Responsabilité médicale obstétricale : Jurisprudences
Préjudice de grossesse : une Jeune femme de 25 ans, assistante de direction, souffrant d’une incacapacité de 15% à la suite d’un AVP est indemnisée par l’allocation d’une somme de 15.000 € pour préjudice de grossesse : celle-ci ne pouvant se faire que par césarienne du fait des lésions (la victime recevant par ailleurs la somme de 25.000 € du fait des difficultés de mener une vie de couple en raison des lésions). Voir Cour d’Appel de Paris : 17ch A 9 mars 2009 n°05/02460
La responsabilité Pénale du gynécologue et/ou celle de l’interne qui l’assiste : Il incombe au gynécologue de controler l’acte pratiqué par l’interne qui l’assiste. Le défaut de controle peut constituer une faute entretenant un lien de causalité direc avec la mort de la patiente.

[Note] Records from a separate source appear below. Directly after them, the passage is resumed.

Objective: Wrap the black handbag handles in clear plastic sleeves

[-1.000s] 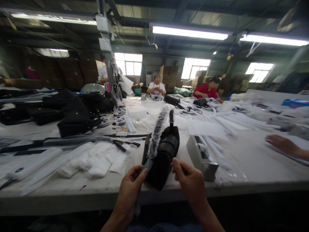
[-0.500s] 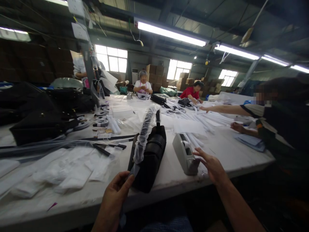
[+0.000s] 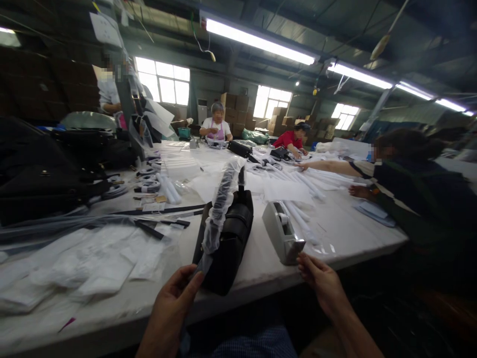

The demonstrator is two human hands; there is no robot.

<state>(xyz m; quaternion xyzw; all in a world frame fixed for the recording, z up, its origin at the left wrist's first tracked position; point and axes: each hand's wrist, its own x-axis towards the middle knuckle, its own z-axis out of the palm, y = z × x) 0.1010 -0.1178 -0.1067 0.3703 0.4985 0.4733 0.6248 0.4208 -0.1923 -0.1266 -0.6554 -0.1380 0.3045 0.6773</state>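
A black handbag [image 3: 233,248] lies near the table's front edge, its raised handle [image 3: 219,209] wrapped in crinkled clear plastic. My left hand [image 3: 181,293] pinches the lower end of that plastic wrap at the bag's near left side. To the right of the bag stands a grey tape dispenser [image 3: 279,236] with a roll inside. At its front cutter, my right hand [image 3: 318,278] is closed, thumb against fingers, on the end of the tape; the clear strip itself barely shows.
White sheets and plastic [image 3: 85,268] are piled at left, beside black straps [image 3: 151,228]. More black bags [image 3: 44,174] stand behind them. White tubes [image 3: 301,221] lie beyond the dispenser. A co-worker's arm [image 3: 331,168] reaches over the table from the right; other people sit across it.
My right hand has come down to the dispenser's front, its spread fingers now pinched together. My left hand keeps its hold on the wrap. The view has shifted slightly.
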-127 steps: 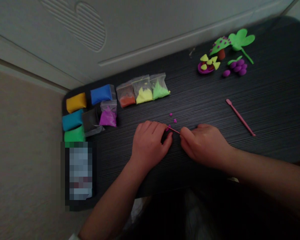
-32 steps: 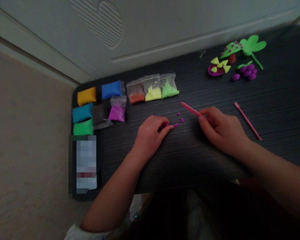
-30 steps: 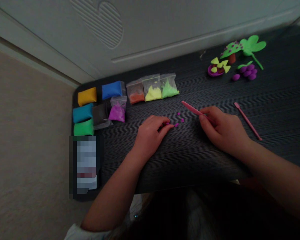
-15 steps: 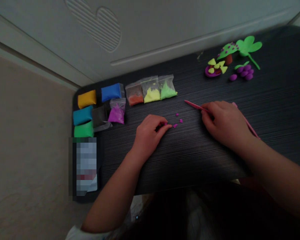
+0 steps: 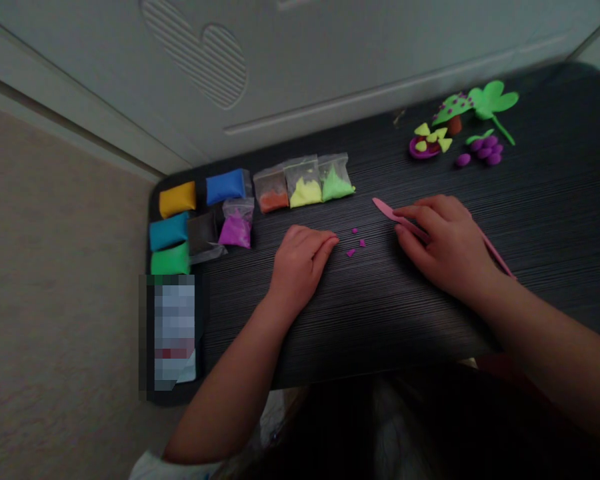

Application de l’article R 6153-3 du code de la santé publique qui dispose que l’interne en médecine exerce ses fonctions de prévention, de diagnostic et de soins « par délégation et sous la responsabilité du praticien dont il relève ». En raison de son statut, l’interne est donc placé sous l’autorité et la responsabilité du praticien dont il relève. Ainsi, un praticien peut donc être coupable pour n’avoir pas contrôlé et surveillé les actes accomplis et donc répondre pénalement des fautes commises par un interne placé sous son autorité. Ici décès de la patiente à la suite d’une coelioscopie pour douleurs pelviennes, due à une hémorragie secondaire à une plaie chirurgicale de l’aorte provoquée par l’incision sous ombilicale effectué par l’interne. (affaire pendante devant la cour d’appel de renvoi) Cass crim 10 février 2009 n° 08-80.679.